И первое свое сентябрьское утро запомни навсегда –
Счастливым будешь ты!
И подпись – Твои старшие друзья. 1 сент. 69г.
 Как говорится, жизнь пройти – не поле перейти. Сколько раз меня подпирала в пути память об учителях. Потому что, если когда-то в жизни ты жил полноправно и полноценно среди нормальных людей, всю жизнь будешь стремиться к такому же. Это место и есть – Родина.
И еще. Есть такая притча, как орел переносил орлят от половодья. И спрашивал «Будешь меня переносить, когда я состарюсь, а ты – вырастешь?». Тех, кто отвечал «да, буду» - бросал вниз в воду со словами «Врешь, гаденыш». Топил то есть. И только один орленок ответил «Нет, папа. Не буду. Но я буду переносить своих детей». Орел сказал «Молодец. Не соврал» И донес орленка до другого берега.
То, что я делаю – в их память.

P.S. На переменах мы носились как оголтелые. 10 девятых, 10 десятых.
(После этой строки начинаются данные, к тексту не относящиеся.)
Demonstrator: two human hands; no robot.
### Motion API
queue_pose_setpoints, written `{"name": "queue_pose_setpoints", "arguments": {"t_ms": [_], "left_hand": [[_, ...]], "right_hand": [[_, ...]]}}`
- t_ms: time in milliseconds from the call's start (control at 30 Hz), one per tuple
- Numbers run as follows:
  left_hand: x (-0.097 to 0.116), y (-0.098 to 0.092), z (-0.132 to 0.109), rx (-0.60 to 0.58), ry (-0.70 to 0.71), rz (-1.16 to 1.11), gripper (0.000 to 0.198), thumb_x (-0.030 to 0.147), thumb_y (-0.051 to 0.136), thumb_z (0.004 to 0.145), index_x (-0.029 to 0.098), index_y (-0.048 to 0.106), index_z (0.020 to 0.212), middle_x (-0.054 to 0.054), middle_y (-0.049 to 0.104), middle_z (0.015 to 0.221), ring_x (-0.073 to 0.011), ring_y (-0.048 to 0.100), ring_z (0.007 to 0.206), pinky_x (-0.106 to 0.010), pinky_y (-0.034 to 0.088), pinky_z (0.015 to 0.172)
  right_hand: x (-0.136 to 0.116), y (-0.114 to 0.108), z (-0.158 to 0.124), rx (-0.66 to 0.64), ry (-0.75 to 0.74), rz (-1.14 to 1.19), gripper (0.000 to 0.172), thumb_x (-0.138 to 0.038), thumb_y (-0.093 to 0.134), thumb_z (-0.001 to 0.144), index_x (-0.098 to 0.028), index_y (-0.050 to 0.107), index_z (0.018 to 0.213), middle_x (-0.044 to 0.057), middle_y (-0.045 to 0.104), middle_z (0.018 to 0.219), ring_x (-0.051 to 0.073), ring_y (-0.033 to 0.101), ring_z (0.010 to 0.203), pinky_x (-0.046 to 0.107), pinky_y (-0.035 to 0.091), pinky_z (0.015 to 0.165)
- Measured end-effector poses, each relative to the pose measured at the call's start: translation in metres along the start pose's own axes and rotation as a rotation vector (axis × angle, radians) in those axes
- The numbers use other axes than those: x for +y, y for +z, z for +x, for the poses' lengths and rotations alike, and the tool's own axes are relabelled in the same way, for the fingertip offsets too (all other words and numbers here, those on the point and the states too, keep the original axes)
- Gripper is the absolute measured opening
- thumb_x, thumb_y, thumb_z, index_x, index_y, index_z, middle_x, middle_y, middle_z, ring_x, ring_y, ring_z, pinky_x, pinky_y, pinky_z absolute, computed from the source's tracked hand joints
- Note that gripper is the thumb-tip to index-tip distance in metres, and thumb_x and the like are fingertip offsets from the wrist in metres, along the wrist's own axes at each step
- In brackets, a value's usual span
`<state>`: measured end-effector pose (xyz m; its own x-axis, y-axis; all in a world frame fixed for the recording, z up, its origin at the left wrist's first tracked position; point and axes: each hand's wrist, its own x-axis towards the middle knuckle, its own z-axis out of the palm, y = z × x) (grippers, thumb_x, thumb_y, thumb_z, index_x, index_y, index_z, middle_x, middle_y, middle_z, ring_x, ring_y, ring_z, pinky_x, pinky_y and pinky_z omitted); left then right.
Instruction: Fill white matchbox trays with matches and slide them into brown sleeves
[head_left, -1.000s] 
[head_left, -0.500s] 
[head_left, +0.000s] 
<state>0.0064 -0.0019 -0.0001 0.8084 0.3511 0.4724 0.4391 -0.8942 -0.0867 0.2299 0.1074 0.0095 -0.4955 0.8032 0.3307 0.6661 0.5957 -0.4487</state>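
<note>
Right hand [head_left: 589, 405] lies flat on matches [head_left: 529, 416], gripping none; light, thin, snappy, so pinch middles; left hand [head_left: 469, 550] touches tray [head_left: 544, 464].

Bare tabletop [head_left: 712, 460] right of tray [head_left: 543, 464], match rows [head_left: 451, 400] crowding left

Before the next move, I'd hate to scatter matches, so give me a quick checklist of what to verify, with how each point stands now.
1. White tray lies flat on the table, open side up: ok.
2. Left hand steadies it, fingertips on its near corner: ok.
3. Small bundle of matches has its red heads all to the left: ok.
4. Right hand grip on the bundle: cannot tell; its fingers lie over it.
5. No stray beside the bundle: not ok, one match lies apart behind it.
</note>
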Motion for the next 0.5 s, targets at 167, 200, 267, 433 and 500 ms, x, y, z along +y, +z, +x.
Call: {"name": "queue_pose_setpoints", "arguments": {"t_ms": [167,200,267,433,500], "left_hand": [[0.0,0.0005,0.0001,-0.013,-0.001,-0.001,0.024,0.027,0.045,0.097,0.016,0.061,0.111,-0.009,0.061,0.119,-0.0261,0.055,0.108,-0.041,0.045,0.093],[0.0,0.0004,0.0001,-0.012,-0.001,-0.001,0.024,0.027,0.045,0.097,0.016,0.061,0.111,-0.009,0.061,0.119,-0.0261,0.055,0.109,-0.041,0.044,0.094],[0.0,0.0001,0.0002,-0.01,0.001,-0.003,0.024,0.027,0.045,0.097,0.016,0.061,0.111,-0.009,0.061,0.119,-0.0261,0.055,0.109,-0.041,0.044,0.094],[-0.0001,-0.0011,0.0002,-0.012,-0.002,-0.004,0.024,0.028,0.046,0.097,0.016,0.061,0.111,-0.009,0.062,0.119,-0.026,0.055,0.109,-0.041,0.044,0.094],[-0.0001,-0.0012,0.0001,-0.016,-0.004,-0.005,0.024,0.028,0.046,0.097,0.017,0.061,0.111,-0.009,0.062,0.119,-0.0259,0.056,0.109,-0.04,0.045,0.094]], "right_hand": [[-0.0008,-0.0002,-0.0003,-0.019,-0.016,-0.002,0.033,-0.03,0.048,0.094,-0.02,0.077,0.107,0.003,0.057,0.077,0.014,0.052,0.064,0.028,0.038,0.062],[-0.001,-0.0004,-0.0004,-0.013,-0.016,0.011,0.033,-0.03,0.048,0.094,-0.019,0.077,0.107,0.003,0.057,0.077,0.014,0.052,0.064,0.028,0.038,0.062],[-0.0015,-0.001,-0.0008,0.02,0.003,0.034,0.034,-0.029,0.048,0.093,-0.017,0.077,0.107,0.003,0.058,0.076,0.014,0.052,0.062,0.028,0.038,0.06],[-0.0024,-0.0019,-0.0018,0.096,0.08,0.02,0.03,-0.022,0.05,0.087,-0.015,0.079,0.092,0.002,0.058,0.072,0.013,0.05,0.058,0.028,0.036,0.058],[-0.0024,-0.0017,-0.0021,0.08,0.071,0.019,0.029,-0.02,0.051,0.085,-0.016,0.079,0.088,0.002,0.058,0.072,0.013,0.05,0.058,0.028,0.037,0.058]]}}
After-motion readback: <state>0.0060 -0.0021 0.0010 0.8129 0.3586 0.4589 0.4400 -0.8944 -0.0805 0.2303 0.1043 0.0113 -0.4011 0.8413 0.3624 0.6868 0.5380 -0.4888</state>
Дурдом, одним словом. На втором этаже у стенки слева висела мраморная доска с именами погибших в блокаду учителей. Под ней стоял трехногий столик с вазочкой, в которой регулярно стоял скромный букетик. Как мы бегали! И ни разу никто не снёс этот столик. Детские вихри, торнадо, смерчи как-то огибали это место. Нас никто этому не учил. Уважение само диффундировало в подкорку.

7я линия В.О., д.52 30 я школа

1 комментарий:

  1. Видите – мир тесен. В определенном кругу людей . И как мы опять все стягиваемся вместе!
    А на физфаке мой муж учился. Он заканчивал 239ю, и у нас иногда бывали споры – какая школа лучше.